Erlangen - Stundenlang gab es am Mittwoch im Großraum Nürnberg Verkehrsbehinderungen. Grund war ein Auffahrunfall auf der A3, der einen langen Stau verursachte. In das Stauende war ein weiterer Laster geprallt. Der 52-jährige Fahrer starb.

Ein Lastwagenfahrer ist am Mittwochmorgen auf der A3 bei Nürnberg in ein Stauende gefahren und dabei ums Leben gekommen. Der Stau war entstanden, weil zwei andere Laster zwischen den Anschlussstellen Nürnberg-Nord und Erlangen-Tennenlohe aufeinandergefahren waren. Dabei wurden zwei Männer nach Angaben der Polizei leicht beziehungsweise schwerst verletzt. Ein dritter erlitt einen Schock. Durch die beiden Unfälle gab es stundenlange massive Verkehrsbehinderungen. Es entstand ein Sachschaden von insgesamt rund 300 000 Euro. Die Kettenreaktion hatte begonnen, als ein 61-Jähriger auf einen Parkplatz fahren wollte.

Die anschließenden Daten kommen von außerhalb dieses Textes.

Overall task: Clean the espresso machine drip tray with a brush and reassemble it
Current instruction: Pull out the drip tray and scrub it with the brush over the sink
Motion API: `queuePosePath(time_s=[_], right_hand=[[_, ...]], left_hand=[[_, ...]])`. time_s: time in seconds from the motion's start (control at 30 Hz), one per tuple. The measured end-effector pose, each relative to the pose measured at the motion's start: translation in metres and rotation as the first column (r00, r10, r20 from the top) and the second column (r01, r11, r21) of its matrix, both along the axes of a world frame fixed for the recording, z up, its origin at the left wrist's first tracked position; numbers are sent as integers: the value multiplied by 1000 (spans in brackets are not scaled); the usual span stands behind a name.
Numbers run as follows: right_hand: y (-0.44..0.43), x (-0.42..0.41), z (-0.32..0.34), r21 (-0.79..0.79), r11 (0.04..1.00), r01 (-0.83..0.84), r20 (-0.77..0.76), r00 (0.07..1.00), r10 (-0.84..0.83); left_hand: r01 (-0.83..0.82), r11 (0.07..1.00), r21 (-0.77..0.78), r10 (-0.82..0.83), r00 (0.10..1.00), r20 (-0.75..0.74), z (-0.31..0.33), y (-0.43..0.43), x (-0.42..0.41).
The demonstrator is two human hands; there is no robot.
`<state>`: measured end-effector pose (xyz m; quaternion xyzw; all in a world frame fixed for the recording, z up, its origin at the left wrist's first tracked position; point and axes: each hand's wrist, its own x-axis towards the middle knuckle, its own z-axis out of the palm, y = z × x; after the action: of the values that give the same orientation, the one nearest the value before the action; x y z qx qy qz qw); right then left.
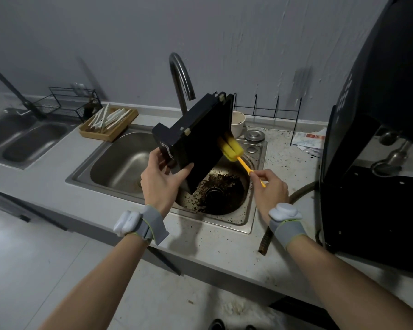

Weil in der Einfahrt jedoch ein Lkw parkte, zog er sein Gefährt wieder nach links auf die Hauptfahrbahn. Dort fuhr in der Zwischenzeit aber ein weiterer Sattelzug, der nun auf das Heck des Einscherenden prallte. Dabei kippte der Anhänger des Vorausfahrenden um, der 61-Jährige wurde leicht verletzt. Der Fahrer des auffahrenden Lasters erlitt einen Schock. Sein in der Schlafkabine schlafender Beifahrer zog sich schwerste Verletzungen zu; der 45-Jährige musste notoperiert werden. Durch den Unfall bildete sich ein kilometerlanger Stau, auch in der Auffahrt von der A9 auf die A3 stockte der Verkehr.

Ein 52-jähriger Lasterfahrer bemerkte dies zu spät und prallte frontal gegen einen vorausfahrenden Sattelzug, der durch die Wucht auf einen weiteren Lkw geschoben wurde. Während die Fahrer dieser beiden Gefährte unverletzt blieben, wurde der 52-Jährige in seinem Führerhaus eingeklemmt. Die Rettungskräfte konnten ihm nicht mehr helfen, er starb noch am Ort.